Hot topics: Will the real splice variants please stand up?

The number of alternative mRNA splice forms that map to human protein coding loci has increased to the point that nearly all proteins have such associated database records. This gives rise to the paradox that the gene build pipeline from the latest Ensembl GRCh38 reference genome assembly indicates 19,919 protein coding loci (which shrinks to 19,022 with HGNC annotation stringency) but 198,002 transcripts (i.e. nearly 10 transcripts per protein). Their is no question that a small number of these alternative splice forms, AS, (plus alternative initiations) have not only been verified to exist as proteins, have some kind of alternative biochemical functions and are also of pharmacological importance [1].  Notwithstanding, compared to the massive transcript profiling that RNAseq now provides routinely, experimentally verifying AS existence at the protein level at large scale is extremely difficult. This is because it can only be done by splice form specific antibodies, western blots detecting different size forms, top down proteomics (i.e. intact mass measurement) or the detection of alternative exon-specific trypic peptides. A recent  review [2] proposes that expanding data sets from the latter approach are consistently detecting only single quantitatively dominant protein isoforms from each locus. The provocative inference is that the vast majority of the 200K odd predicted and/or verified alternative mRNA transcripts are not actually translated into proteins.  This can be seen as an interesting methodological detection “gulph” between RNAseq and MS-proteomics.  However, their has been previous support for the “single isoform” idea on the basis of transcript data alone [3]. An ancillary conclusion from this paper, generally overlooked in terms of its significance, was that when CDS length was taken into account approximately 50% of major transcripts did not corresponding to the ‘canonical’, max-exon, transcript as annotated in Swiss-Prot. This crucial topic is further discussed in [4].

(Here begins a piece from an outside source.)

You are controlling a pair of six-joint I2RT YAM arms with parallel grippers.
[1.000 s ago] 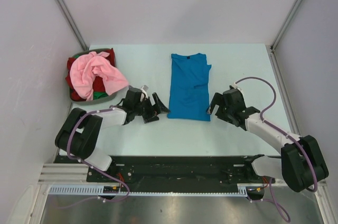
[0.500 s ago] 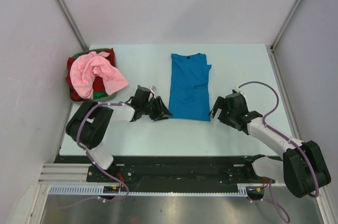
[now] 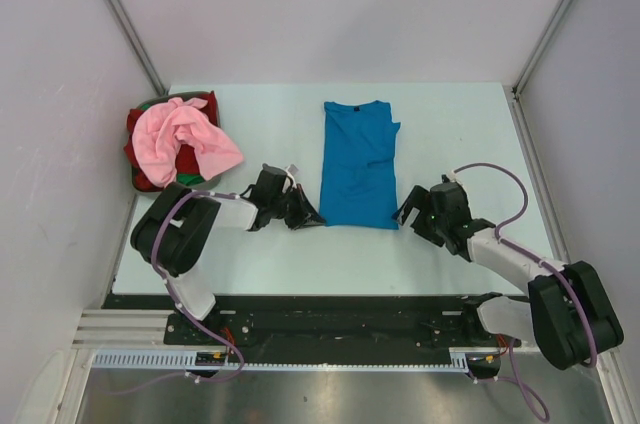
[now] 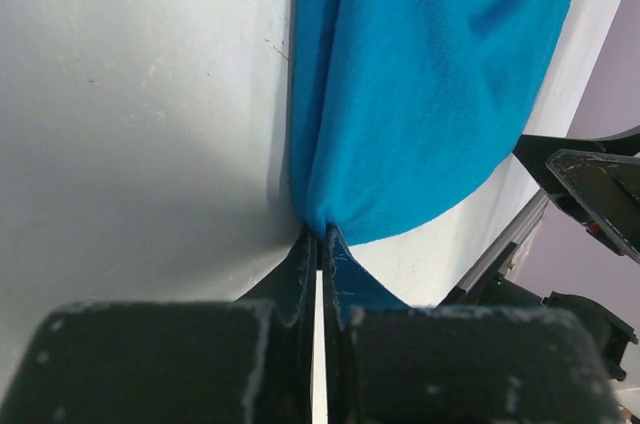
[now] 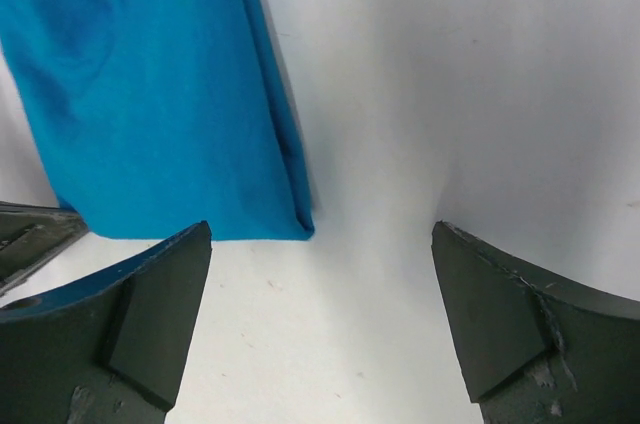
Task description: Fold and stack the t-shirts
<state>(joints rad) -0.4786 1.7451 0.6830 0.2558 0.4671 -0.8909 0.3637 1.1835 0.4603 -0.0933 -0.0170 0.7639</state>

[1] Bonner, T.I. (2014). Should pharmacologists care about alternative splicing? IUPHAR Review 4. Br J Pharmacol. Mar;171(5):1231-40. doi: 10.1111/bph.12526. PMID: 24670145.

[2] Tress et al. (2016). Alternative Splicing May Not Be the Key to Proteome Complexity. Trends Biochem Sci. Sep 16. doi: 10.1016/j.tibs.2016.08.008. PMID: 27712956.

[3] Gonzàlez-Porta et al. (2013). Transcriptome analysis of human tissues and cell lines reveals one dominant transcript per gene. Genome Biol.  Jul 1;14(7):R70. doi: 10.1186/gb-2013-14-7-r70. PMID: 23815980.

[4] Will the real cannoical protein please stand up.